Do you need x for the training, i.e. are you feeding it to another layer, or is it just for debugging purposes?
If the latter is true, you could use hooks to get the activation.
Thanks for your reply!
Yes, I need x for training thus I’ve considered “hook”, but it doesn’t fit my purpose.
Can you elaborate more about the modification?
Sure. Let’s first see if we can scale down the problem.
Would it be sufficient, if we just use BottleNeck modules or du you need the flexibility of BasicBlock/BottleNeck?
Also, do you need the different ResNet architectures, i.e. resnet18, resnet34, ... or can we focus on just one implementation?
OK.
I want to compute a regularization term using x or out, i.e. torch.norm(x) or torch.norm(out). Then sum over them among all BottleNeck, finally add it to loss term as a regularizer.

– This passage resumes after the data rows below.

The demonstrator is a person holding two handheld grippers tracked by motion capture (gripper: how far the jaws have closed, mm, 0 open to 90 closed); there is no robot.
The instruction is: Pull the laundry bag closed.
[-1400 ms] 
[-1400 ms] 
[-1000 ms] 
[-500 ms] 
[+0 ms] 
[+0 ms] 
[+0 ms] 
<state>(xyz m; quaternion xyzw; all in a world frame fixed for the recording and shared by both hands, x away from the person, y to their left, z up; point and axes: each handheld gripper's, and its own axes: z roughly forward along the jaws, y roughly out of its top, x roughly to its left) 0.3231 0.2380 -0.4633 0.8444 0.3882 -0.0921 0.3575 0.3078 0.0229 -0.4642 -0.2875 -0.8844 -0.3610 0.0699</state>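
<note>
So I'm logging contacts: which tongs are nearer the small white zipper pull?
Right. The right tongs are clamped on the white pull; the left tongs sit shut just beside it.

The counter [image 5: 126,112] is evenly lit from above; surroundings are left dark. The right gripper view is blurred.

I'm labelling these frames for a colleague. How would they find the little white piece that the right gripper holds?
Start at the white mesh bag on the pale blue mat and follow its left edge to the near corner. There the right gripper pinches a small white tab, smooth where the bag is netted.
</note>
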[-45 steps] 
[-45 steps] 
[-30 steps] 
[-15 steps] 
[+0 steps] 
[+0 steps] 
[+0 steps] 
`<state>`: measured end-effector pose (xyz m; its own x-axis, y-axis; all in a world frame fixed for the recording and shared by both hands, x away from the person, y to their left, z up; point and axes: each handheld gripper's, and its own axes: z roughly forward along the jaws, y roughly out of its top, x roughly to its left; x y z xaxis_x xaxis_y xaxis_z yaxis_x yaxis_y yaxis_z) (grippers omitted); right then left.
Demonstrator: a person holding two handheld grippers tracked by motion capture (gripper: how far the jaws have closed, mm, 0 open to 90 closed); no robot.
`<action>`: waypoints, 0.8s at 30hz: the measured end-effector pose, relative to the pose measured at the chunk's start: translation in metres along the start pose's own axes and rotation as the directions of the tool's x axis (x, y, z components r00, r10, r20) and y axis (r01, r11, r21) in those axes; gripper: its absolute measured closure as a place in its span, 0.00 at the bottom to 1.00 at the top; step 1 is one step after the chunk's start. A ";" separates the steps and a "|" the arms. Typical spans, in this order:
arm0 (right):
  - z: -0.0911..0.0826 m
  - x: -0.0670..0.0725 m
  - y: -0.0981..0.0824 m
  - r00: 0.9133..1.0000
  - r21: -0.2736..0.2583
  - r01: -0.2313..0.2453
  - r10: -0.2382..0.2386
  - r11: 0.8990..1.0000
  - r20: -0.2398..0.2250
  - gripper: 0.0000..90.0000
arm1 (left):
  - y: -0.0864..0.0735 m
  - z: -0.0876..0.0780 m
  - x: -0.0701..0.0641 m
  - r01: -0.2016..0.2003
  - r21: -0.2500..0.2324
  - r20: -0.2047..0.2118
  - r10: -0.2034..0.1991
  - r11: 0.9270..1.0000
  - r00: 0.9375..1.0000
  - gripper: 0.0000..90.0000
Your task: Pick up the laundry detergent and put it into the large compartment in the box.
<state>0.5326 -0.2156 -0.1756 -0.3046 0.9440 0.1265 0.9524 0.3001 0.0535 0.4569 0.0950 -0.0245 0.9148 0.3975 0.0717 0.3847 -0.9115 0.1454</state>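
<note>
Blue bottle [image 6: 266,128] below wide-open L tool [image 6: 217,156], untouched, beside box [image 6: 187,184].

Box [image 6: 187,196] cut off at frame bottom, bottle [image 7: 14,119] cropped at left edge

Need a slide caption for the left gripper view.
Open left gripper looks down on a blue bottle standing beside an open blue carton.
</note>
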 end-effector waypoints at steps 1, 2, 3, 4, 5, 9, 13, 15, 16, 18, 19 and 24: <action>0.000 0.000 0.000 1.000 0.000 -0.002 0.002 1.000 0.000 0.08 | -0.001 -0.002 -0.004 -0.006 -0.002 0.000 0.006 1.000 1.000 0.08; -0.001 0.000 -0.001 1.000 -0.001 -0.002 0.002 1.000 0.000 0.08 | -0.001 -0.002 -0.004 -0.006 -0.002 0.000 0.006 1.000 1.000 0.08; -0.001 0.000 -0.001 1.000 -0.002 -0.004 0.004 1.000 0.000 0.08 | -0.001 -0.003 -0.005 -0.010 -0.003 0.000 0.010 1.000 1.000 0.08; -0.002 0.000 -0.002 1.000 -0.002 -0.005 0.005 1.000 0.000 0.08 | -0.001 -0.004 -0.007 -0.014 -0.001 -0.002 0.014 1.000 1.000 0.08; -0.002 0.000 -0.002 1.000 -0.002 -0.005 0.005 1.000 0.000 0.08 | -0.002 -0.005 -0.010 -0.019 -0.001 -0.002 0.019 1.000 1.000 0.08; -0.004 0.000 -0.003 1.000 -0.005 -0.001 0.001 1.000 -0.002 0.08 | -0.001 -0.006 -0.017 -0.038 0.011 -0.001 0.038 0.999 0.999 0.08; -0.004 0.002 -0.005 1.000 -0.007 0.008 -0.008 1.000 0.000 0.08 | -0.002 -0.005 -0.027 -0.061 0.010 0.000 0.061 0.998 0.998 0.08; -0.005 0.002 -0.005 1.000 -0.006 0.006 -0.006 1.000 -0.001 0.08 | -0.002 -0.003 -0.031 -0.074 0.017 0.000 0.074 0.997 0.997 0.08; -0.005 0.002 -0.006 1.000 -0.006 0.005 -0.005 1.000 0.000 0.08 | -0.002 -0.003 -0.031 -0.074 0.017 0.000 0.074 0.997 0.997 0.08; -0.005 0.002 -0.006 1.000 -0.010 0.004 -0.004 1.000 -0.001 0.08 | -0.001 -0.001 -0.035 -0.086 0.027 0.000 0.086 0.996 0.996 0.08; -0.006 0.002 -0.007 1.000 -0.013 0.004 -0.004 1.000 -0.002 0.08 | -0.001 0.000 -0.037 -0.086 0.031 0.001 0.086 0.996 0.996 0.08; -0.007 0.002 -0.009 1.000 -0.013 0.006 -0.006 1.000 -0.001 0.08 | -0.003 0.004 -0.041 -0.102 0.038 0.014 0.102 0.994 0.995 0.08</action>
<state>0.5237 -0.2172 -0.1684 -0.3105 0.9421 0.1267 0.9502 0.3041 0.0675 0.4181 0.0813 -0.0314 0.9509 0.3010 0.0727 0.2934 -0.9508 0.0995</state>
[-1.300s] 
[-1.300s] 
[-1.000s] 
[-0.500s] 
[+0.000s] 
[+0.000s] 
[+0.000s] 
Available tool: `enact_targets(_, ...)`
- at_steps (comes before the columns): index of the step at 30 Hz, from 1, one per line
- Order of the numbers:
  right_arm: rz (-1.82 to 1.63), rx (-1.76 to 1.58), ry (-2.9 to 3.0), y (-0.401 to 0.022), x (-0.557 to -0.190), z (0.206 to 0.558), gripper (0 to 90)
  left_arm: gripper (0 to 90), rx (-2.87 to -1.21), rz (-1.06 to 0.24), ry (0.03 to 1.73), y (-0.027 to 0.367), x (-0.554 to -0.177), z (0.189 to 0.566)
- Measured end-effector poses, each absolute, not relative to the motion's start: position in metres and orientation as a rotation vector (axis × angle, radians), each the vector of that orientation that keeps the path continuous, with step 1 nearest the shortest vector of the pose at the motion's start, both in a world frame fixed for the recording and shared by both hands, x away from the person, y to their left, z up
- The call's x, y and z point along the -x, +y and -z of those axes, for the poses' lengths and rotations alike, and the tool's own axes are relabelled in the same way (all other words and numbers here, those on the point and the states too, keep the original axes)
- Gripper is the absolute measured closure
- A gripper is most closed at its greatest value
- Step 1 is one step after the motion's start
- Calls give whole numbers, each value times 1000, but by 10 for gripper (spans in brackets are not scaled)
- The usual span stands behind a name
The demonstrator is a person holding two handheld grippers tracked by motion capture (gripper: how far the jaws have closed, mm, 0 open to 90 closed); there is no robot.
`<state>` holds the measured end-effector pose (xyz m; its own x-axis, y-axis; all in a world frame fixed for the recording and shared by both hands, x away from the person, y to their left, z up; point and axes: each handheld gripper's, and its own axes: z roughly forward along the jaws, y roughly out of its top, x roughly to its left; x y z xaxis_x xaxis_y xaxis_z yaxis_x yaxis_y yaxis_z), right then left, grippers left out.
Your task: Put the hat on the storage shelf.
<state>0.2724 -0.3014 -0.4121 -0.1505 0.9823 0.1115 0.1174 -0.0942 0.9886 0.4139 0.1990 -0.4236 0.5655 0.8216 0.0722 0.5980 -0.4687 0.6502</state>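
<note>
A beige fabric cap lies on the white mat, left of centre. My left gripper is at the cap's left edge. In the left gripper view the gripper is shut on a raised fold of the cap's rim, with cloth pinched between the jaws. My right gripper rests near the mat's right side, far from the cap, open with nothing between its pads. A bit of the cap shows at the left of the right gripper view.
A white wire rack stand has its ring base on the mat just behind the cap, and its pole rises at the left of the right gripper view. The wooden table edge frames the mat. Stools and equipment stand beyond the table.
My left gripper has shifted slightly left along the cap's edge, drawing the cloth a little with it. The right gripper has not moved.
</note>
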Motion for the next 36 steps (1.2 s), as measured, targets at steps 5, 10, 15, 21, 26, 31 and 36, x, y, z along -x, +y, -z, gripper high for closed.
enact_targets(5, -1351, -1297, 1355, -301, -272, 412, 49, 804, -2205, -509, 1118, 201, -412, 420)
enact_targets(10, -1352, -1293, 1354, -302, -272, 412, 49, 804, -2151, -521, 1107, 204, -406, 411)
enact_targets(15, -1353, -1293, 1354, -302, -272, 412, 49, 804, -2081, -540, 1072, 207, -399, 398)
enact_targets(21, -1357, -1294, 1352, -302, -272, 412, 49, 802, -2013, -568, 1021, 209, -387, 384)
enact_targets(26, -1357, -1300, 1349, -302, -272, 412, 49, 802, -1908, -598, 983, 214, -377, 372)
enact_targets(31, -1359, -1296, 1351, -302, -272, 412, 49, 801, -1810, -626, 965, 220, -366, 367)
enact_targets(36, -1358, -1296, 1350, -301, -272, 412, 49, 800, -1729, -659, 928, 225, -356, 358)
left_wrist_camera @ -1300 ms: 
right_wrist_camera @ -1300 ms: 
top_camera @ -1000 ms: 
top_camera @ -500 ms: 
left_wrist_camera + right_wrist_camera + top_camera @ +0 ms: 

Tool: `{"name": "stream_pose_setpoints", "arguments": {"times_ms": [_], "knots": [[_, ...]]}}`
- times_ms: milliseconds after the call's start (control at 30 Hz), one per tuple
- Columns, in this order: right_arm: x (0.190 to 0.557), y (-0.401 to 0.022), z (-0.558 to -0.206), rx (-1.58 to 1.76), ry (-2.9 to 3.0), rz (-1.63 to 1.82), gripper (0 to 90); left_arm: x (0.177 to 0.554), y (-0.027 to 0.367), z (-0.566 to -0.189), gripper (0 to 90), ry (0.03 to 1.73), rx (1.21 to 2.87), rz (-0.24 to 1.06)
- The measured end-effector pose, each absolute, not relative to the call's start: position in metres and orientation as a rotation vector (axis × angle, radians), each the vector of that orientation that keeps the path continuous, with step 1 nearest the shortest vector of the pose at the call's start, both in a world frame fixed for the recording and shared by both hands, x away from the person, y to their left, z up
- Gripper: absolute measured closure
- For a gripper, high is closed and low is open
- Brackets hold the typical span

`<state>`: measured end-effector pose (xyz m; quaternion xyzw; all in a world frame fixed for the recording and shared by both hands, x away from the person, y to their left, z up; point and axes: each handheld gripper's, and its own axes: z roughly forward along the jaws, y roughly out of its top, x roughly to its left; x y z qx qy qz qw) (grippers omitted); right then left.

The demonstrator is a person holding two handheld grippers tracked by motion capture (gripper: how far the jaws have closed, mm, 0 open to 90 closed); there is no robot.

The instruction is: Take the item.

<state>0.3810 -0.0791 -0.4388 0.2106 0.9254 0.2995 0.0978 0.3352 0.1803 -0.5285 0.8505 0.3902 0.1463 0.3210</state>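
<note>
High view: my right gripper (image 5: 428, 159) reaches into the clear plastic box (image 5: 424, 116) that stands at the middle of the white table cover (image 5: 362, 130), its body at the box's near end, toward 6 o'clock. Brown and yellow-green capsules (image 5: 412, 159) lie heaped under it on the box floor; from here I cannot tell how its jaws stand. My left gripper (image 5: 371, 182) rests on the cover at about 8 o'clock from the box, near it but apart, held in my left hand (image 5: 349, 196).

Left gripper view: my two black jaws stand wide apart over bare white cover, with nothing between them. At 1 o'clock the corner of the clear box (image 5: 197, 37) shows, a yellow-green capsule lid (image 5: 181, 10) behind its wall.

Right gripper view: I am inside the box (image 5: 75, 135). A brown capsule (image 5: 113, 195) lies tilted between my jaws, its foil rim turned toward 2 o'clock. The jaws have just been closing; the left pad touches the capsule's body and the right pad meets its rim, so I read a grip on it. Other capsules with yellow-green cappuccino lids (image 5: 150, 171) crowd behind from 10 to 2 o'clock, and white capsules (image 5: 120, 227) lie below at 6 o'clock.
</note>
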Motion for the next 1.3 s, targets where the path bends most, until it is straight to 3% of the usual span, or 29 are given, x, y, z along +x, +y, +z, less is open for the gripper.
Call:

Cool. Just register the hook on shotcut does help. So if I want to pass out any feature map inside the bottlenek, I just register it after the specific layer, am I right?
i.e. register_forward_hook on Bottleneck.bn3 can give me the final feature map of Bottleneck?
But one more question, what if I want this out before this line? Right after computing out += residual
ptrblck, I met a troublesome bug.
Since the feature map of each layer is distributed on different GPUs when using DataParallel. How can I add (or other manipulation) them up? An error is got: RuntimeError: arguments are located on different GPUs ?
I’ve searched this problem but couldn’t found a solution.